SQL

1. Selecting columns

2. Filtering rows

3. Aggregate functions

4. Sorting and grouping

SQL, which stands for Structured Query Language, is a language for interacting with data stored in something called a relational database.

Relational database are a collection of tables.
A table is just a set of rows and columns, like a spreadsheet, which represents exactly one type of entity. For example, a table might represent employees in a company or purchases made, but not both.

Each row, or record, of a table contains information about a single entity.
For example, in a table representing employees, each row represents a single person. Each column, or field, of a table contains a single attribute for all rows in the table.

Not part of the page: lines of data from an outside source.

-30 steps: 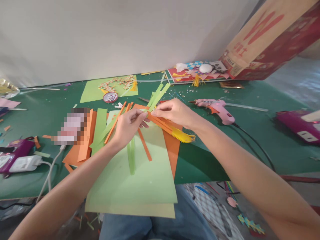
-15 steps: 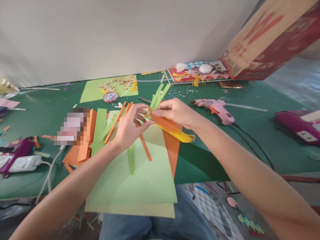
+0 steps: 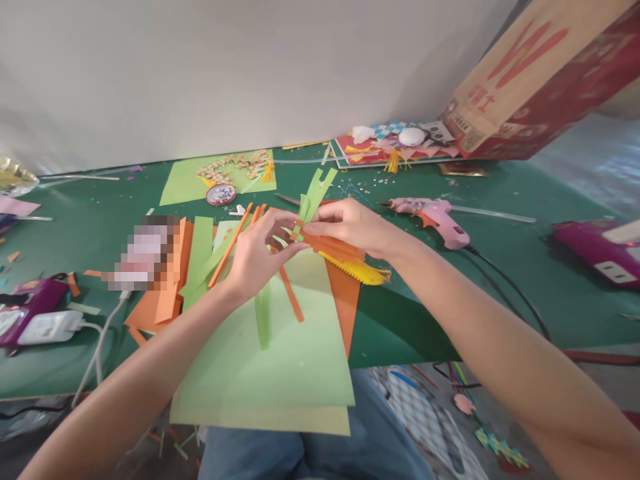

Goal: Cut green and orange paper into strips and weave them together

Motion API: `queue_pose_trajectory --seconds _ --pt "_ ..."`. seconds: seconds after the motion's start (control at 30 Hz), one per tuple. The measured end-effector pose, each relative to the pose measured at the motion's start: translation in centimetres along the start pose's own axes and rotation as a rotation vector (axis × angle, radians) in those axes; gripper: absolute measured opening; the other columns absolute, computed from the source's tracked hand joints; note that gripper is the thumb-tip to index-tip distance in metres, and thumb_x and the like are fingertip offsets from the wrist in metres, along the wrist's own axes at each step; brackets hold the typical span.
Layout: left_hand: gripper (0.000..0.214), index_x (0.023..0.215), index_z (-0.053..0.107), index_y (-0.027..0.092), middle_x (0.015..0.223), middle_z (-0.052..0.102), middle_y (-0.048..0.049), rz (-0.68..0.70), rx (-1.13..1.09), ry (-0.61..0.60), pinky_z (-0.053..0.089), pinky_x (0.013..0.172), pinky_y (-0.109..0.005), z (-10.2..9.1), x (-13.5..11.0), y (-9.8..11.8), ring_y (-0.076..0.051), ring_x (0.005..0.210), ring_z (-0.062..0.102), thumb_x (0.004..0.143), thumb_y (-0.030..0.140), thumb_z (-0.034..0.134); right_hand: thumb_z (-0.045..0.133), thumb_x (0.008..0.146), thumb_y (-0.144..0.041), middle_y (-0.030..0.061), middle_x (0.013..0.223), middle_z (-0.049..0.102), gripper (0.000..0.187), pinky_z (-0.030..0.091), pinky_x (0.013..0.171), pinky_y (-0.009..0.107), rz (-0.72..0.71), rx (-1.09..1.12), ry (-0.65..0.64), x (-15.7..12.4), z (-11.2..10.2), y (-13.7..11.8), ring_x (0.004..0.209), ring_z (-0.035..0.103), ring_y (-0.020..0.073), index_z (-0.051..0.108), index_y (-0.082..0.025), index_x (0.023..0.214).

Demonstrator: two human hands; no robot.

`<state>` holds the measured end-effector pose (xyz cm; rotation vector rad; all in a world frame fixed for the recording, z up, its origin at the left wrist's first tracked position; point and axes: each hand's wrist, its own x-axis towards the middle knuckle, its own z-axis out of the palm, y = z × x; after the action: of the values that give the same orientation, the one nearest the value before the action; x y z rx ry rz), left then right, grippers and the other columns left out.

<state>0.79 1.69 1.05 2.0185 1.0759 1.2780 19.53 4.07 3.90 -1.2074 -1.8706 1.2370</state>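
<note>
Both hands meet over a small weave of green and orange paper strips (image 3: 300,233) held above the green table (image 3: 75,213). My left hand (image 3: 260,253) pinches the weave's near left side, and green and orange strip ends hang down below it. My right hand (image 3: 350,227) pinches the right side where the orange strips run. Green strip ends (image 3: 316,190) stick up and away past the fingers. Beneath the hands lies a light green paper sheet (image 3: 280,373), reaching past the table's near edge over my lap.
A yellow serrated cutter (image 3: 357,270) lies under my right wrist on an orange sheet. A pink glue gun (image 3: 435,217) with a black cord rests to the right. Cut orange and green strips (image 3: 195,260) pile at the left. A cardboard box (image 3: 530,73) leans at the back right.
My left fingers have shifted from pinching beside the right hand to spreading around the weave's left side. The green strip ends have swung a little more upright. The woven part now shows between the hands.
</note>
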Motion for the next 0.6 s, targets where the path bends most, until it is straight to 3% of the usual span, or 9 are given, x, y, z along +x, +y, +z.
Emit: queue_pose_trajectory --seconds 0.27,0.6 --pt "0.022 0.087 0.058 0.02 0.075 0.069 0.0022 0.03 -0.041 0.05 0.057 0.059 -0.02 0.1 -0.02 0.05 -0.011 0.066 0.069 0.074 0.022 0.077 0.073 0.067 -0.057 -0.003 0.056 0.051 0.043 0.03 0.052 0.026 0.048 0.045 0.06 -0.15 -0.1 -0.21 0.053 0.042 0.0087 0.057 -0.018 0.059" --pt "0.019 0.08 0.058 0.02 0.069 0.068 0.0035 -0.024 -0.111 0.018 0.056 0.059 -0.021 0.08 0.01 0.02 -0.011 0.06 0.069 0.073 0.012 0.074 0.071 0.07 -0.051 0.0001 0.064 0.063 0.036 0.04 0.062 0.028 0.026 0.068 -0.021 -0.34 -0.17 -0.36 0.061 0.054 0.0116 0.06 -0.019 0.06"
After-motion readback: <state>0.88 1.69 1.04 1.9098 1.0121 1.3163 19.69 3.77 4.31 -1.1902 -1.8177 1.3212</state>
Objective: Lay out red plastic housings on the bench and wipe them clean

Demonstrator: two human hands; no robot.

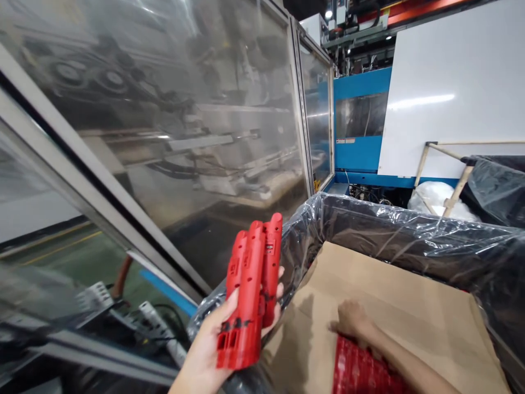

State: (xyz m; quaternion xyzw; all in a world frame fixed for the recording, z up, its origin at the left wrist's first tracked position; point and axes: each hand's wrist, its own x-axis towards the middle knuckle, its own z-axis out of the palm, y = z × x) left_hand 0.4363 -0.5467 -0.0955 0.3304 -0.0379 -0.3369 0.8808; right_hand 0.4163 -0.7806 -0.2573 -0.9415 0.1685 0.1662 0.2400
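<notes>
our left hand wraps around red plastic housings, tilted upright beside the film-lined bin. our right hand is at the far edge of red ribbed parts on the cardboard sheet; its grip we cannot tell. leftward, framed clear panels.

Large see-through panels in a metal frame fill the left and centre. Green floor with a yellow line shows at lower left. Towards the upper right, blue machine housing adjoins a glossy white panel; a lamp glows at the top.
</notes>
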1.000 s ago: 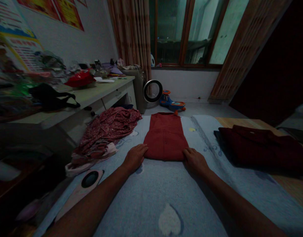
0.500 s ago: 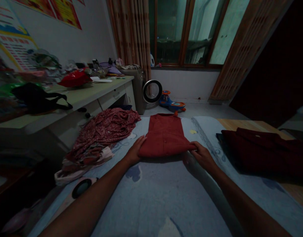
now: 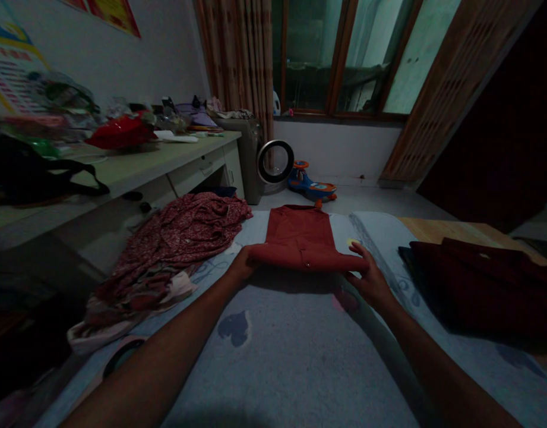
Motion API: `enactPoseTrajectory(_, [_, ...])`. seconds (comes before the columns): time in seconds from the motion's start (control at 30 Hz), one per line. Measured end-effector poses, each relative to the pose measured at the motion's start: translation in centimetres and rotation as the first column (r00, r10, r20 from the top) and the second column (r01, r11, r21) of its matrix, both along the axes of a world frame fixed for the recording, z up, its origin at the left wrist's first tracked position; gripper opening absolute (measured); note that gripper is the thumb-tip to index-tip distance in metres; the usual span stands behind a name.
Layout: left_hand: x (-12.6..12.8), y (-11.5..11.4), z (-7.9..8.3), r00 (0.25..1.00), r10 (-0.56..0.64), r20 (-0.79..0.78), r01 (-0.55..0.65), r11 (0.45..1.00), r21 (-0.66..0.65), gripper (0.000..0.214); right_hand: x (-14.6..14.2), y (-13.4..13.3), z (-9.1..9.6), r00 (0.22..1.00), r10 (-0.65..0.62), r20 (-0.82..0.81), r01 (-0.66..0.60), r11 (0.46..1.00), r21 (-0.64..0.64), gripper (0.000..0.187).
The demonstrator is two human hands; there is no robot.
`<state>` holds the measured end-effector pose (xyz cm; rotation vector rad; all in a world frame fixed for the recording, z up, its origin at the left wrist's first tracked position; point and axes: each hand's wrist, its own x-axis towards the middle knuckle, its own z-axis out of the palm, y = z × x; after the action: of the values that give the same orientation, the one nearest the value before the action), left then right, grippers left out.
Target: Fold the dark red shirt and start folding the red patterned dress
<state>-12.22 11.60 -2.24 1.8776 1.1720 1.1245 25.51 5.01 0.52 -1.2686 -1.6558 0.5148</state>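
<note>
A red shirt (image 3: 300, 229) lies folded into a narrow panel on the bed, its near edge lifted off the sheet and a small button showing. My left hand (image 3: 245, 263) grips the left end of that raised edge, its fingertips hidden by the cloth. At the right end, my right hand (image 3: 367, 274) has the cloth between thumb below and fingers above, the upper fingers somewhat spread. A shadow falls on the light blue bedsheet (image 3: 273, 356) under the raised fold.
Left of the shirt lies a heap of red patterned cloth (image 3: 179, 232). Folded dark red clothes (image 3: 491, 285) sit on the right. Beyond are a cluttered desk (image 3: 202, 151), a washing machine with its round door (image 3: 275, 163) swung out, and a blue ride-on toy (image 3: 311, 184).
Both hands have raised the shirt's near edge and tipped it away from me. The right hand's upper fingers have spread. My view has shifted slightly.
</note>
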Motion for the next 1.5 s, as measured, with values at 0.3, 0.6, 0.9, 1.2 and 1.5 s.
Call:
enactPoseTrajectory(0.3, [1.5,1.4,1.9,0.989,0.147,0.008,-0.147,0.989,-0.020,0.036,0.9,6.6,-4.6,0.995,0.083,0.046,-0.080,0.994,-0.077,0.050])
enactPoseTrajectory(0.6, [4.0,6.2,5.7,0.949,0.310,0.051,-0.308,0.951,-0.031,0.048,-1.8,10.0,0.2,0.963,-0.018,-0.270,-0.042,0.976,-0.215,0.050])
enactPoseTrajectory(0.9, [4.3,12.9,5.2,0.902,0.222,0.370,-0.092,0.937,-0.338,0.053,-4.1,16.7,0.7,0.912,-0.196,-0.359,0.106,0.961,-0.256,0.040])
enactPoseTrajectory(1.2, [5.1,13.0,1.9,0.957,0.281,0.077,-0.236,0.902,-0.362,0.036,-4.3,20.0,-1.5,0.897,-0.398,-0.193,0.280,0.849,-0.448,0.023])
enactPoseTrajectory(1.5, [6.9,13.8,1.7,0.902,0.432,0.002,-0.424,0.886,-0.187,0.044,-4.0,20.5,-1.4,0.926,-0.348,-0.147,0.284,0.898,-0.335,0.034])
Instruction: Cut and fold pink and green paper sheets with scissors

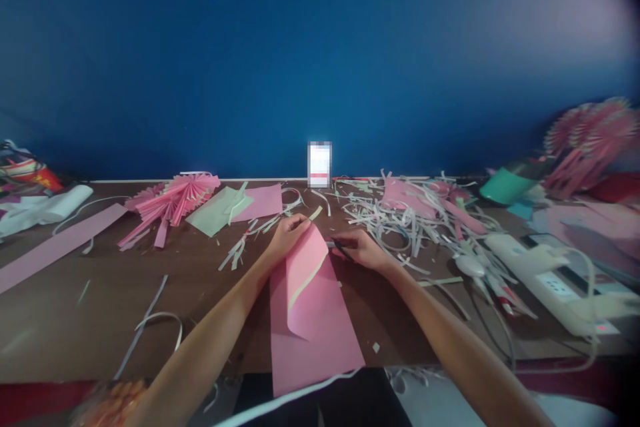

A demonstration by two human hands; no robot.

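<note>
A long pink paper sheet (315,327) lies on the brown table (100,293) in front of me, its far end curled back over itself. My left hand (289,232) pinches the top of that curled flap, fingers closed on it. My right hand (361,248) rests just right of the flap, closed around a thin dark tool (340,248) that looks like a pen or blade; its tip points at the paper's edge.
A pink folded paper fan (173,200) and green and pink sheets (235,207) lie at the back left. Several paper strips (400,213) litter the back right. A white power strip (545,273) sits at right, more pink fans (595,133) beyond. A blue wall rises behind the table.
</note>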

A query is a request for data from a database table (or combination of tables).
For adding comment in SQL, use --

1. Selecting columns

SELECTing single columns

In SQL, we can select data from a table using a SELECT statement. For example, the following query selects the name column from the people table:

SELECT name
FROM people;

In this query, SELECT and FROM are called keywords. In SQL, keywords are not case-sensitive, which means we can write the same query as:

select name
from people;*

It's good practice to make SQL keywords uppercase to distinguish them from other parts of your query, like column and table names.
It's also good practice to include a semicolon at the end of your query. This tells SQL where the end of your query is!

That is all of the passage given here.